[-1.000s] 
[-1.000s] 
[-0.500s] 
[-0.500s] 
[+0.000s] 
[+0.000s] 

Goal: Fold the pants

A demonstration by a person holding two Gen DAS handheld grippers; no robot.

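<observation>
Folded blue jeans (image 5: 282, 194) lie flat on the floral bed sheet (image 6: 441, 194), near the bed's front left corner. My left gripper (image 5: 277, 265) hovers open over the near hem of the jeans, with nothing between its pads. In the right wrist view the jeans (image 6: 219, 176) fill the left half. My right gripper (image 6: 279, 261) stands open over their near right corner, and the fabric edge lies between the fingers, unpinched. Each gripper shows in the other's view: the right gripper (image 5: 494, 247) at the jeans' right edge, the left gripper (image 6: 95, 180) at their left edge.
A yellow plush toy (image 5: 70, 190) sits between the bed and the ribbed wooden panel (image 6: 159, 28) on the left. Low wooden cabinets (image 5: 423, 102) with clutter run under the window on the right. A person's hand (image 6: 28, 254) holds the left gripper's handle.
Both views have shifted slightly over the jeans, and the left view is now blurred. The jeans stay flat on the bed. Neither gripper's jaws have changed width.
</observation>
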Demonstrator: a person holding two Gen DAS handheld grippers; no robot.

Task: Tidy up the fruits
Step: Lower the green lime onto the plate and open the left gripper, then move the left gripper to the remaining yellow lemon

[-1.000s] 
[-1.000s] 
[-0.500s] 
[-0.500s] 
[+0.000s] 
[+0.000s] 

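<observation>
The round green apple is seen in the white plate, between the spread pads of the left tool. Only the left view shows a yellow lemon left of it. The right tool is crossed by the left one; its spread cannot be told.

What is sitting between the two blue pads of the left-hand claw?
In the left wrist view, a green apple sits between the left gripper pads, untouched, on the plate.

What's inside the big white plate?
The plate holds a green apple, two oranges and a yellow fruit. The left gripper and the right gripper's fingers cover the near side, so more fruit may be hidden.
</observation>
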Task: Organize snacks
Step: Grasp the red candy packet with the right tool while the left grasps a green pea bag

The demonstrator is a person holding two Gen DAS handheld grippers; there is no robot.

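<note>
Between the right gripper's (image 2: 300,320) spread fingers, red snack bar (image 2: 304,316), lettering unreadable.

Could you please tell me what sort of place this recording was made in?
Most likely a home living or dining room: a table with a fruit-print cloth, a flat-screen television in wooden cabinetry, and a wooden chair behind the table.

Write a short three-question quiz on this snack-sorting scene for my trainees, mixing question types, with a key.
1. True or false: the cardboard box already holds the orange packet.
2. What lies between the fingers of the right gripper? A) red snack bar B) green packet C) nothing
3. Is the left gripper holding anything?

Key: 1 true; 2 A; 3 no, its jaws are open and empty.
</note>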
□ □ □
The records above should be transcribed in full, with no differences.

[-1.000s] 
[-1.000s] 
[-0.500s] 
[-0.500s] 
[+0.000s] 
[+0.000s] 

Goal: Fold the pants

A demonstration by a person holding two Gen DAS handheld grippers; no robot.

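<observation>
Folded blue jeans (image 5: 282, 194) lie flat on the floral bed sheet (image 6: 441, 194), near the bed's front left corner. My left gripper (image 5: 277, 265) hovers open over the near hem of the jeans, with nothing between its pads. In the right wrist view the jeans (image 6: 219, 176) fill the left half. My right gripper (image 6: 279, 261) stands open over their near right corner, and the fabric edge lies between the fingers, unpinched. Each gripper shows in the other's view: the right gripper (image 5: 494, 247) at the jeans' right edge, the left gripper (image 6: 95, 180) at their left edge.
A yellow plush toy (image 5: 70, 190) sits between the bed and the ribbed wooden panel (image 6: 159, 28) on the left. Low wooden cabinets (image 5: 423, 102) with clutter run under the window on the right. A person's hand (image 6: 28, 254) holds the left gripper's handle.
Both views have shifted slightly over the jeans, and the left view is now blurred. The jeans stay flat on the bed. Neither gripper's jaws have changed width.
</observation>
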Demonstrator: a person holding two Gen DAS handheld grippers; no robot.

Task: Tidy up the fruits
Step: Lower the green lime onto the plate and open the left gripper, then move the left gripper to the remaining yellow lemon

[-1.000s] 
[-1.000s] 
[-0.500s] 
[-0.500s] 
[+0.000s] 
[+0.000s] 

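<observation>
The round green apple is seen in the white plate, between the spread pads of the left tool. Only the left view shows a yellow lemon left of it. The right tool is crossed by the left one; its spread cannot be told.

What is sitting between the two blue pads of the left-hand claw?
In the left wrist view, a green apple sits between the left gripper pads, untouched, on the plate.

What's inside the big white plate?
The plate holds a green apple, two oranges and a yellow fruit. The left gripper and the right gripper's fingers cover the near side, so more fruit may be hidden.
</observation>
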Task: Organize snacks
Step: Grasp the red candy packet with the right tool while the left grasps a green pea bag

The demonstrator is a person holding two Gen DAS handheld grippers; there is no robot.

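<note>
Between the right gripper's (image 2: 300,320) spread fingers, red snack bar (image 2: 304,316), lettering unreadable.

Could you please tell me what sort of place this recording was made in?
Most likely a home living or dining room: a table with a fruit-print cloth, a flat-screen television in wooden cabinetry, and a wooden chair behind the table.

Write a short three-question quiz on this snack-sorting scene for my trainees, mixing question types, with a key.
1. True or false: the cardboard box already holds the orange packet.
2. What lies between the fingers of the right gripper? A) red snack bar B) green packet C) nothing
3. Is the left gripper holding anything?

Key: 1 true; 2 A; 3 no, its jaws are open and empty.
</note>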

The exercise calls for nothing more.